Une étude menée par l'Université de São Paulo révèle que des concentrations même faibles de pollution atmosphérique, pourtant jugées acceptables par les standards internationaux, pourraient accroître le risque de développer des maladies rénales. Les chercheurs ont analysé les relevés de qualité de l'air de la ville de São Paulo entre 2011 et 2021, en les confrontant aux taux d'hospitalisations pour des pathologies rénales. Leur attention s'est portée sur les particules fines PM2,5, issues des gaz d'échappement des véhicules et de la combustion de combustibles.

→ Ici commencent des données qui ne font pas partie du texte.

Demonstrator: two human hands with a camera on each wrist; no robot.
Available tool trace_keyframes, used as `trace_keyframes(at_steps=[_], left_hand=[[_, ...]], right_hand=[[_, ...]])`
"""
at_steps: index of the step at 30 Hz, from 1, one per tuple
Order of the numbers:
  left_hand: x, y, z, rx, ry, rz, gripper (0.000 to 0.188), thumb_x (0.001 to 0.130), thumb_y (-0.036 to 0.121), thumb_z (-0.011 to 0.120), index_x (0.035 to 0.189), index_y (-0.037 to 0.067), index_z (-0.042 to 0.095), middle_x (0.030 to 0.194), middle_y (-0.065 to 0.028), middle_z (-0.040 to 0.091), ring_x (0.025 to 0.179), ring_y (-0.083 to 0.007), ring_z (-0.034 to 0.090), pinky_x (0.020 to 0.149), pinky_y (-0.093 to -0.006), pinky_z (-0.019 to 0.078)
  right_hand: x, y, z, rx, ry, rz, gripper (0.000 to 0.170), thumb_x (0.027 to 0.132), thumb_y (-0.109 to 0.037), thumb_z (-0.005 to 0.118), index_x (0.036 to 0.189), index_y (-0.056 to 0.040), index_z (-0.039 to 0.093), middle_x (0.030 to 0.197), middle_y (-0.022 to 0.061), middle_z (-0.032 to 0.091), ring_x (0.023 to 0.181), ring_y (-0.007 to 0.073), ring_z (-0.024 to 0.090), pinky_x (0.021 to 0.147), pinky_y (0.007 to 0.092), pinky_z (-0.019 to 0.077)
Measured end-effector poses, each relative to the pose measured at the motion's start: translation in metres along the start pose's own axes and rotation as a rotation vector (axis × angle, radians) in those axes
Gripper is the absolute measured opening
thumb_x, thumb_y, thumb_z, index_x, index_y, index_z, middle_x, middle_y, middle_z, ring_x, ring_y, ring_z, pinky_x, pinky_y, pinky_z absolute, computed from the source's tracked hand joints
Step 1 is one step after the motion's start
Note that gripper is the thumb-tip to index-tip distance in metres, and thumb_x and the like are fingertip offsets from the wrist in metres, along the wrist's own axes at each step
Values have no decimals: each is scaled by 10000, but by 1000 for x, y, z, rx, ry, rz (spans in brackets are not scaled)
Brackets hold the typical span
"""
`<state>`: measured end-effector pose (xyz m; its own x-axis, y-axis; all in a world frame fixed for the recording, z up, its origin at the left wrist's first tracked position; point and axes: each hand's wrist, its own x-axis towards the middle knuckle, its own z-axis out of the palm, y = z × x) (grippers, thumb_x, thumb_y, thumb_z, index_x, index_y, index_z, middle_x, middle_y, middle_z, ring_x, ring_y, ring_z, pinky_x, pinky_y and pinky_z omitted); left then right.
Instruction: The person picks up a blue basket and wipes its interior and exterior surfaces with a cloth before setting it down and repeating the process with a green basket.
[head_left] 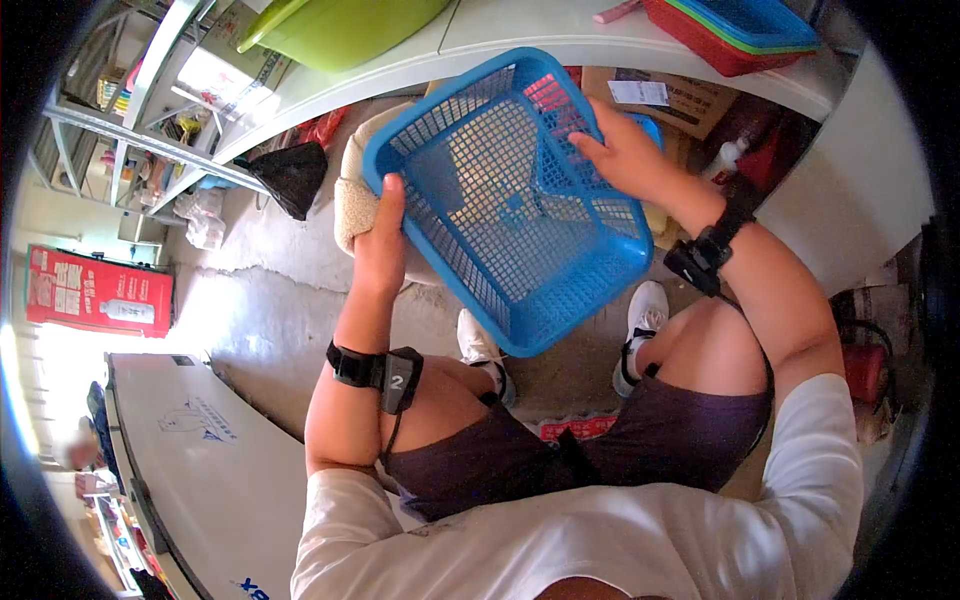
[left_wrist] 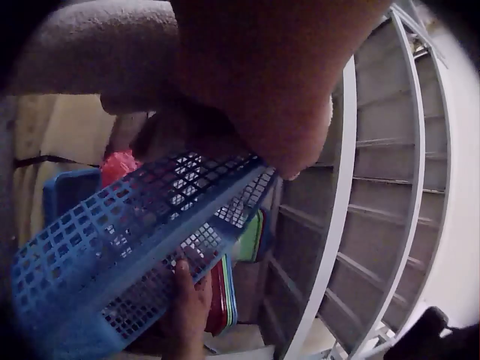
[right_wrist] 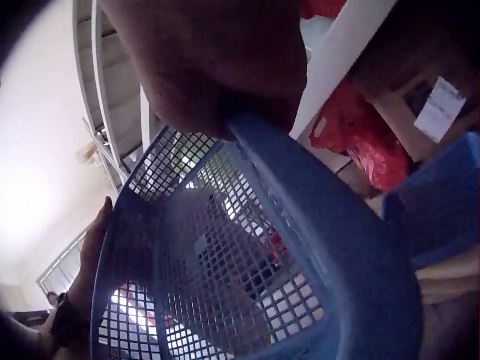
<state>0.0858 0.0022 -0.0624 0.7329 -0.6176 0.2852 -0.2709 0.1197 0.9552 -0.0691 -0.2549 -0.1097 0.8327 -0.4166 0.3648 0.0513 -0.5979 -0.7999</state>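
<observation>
Blue basket [head_left: 515, 205] held tilted above the floor between both hands. Left hand [head_left: 383, 235], thumb over the rim, grips the near-left side; right hand [head_left: 632, 158] grips the opposite side. Cardboard box [head_left: 690, 100] stands beyond, under the white bench [head_left: 560, 50].

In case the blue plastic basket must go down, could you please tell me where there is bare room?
Left of the blue mesh basket, the grey concrete floor is bare between the black plastic bag and the big white cabinet. The white countertop is bare right of the lime-green basin. Underneath is crowded, with a brown cardboard box and red plastic.
</observation>
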Motion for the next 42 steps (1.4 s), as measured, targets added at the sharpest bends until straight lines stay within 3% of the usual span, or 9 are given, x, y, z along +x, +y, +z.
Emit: trace_keyframes(at_steps=[5,7,10,16,22,30,33,36,42], left_hand=[[-7,1,8,49,-204,-33,565,979,270,534,1444,49,300,1362,-68,481,1238,-185,461,1045,-335,358],[-8,2,12,112,-358,39,644,971,269,547,1479,33,230,1447,-93,387,1346,-209,343,1100,-342,275],[-12,4,19,221,-469,145,688,967,270,552,1493,19,185,1482,-105,335,1376,-213,293,1113,-340,240],[-14,10,15,214,-502,29,601,949,188,593,1447,35,293,1362,-78,471,1235,-185,444,1029,-331,359],[-9,2,19,49,-268,-36,541,947,196,601,1399,13,367,1282,-76,543,1181,-185,499,1011,-326,385],[-4,8,17,-2,48,-307,515,978,416,505,1354,72,436,1260,-52,567,1107,-187,567,923,-341,464],[-1,-5,12,-85,-53,-187,507,993,412,476,1344,49,427,1212,-38,574,1020,-154,576,879,-306,473],[-10,0,16,-41,-128,-285,504,992,411,481,1351,64,419,1212,-40,572,1013,-144,572,872,-306,477],[-14,1,15,177,-412,-218,498,1004,393,453,1353,39,419,1254,-78,560,1136,-177,524,958,-339,439]], right_hand=[[9,14,-3,129,154,239,316,923,-142,551,1214,-27,506,1062,178,640,900,321,649,750,419,518],[15,18,-7,319,254,471,268,932,-133,540,1185,-44,526,1030,132,654,824,266,668,638,390,539],[12,18,-14,390,311,474,220,939,-112,520,1152,-65,543,1011,90,650,748,205,661,527,344,523],[15,27,-16,534,491,602,171,933,-85,513,1095,-67,566,949,77,655,725,193,636,572,341,527],[18,5,-16,786,609,388,170,910,-62,526,1075,-45,563,962,83,645,790,211,642,616,363,552],[2,-44,11,1101,293,537,276,843,-44,520,1116,-23,558,1063,92,629,910,230,641,791,398,559],[-1,-50,17,1148,321,506,291,840,-32,521,1129,-26,556,1079,89,627,933,225,636,810,394,553],[-1,-59,14,1174,375,471,292,837,-19,523,1126,-30,559,1098,88,624,955,225,629,829,397,546],[0,-53,9,1226,402,402,272,839,-8,527,1108,-34,561,1116,94,621,984,232,618,863,414,534]])
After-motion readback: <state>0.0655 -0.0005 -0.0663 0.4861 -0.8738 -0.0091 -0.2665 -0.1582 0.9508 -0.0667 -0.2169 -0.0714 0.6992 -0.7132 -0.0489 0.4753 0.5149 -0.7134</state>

Les résultats de l'étude établissent un lien entre l'exposition prolongée à ces particules et une augmentation du risque d'insuffisance rénale chronique, de lésions rénales aiguës et de troubles glomérulaires — ces structures étant responsables de la filtration du sang. Cette corrélation s'est avérée particulièrement marquée chez les hommes, et ce, même lorsque les niveaux de pollution restaient dans les limites fixées par l'Organisation mondiale de la santé.
Mécanisme d'action et préconisations
Les scientifiques expliquent que les particules fines peuvent pénétrer dans l'organisme, atteindre la circulation sanguine et s'accumuler dans les tissus rénaux. Ce processus provoque une inflammation, endommage les cellules et accélère le vieillissement des tissus. Face à ces constats, les auteurs de l'étude plaident pour un durcissement des normes de qualité de l'air, soulignant que des niveaux jugés « modérés » peuvent déjà avoir un impact sanitaire significatif.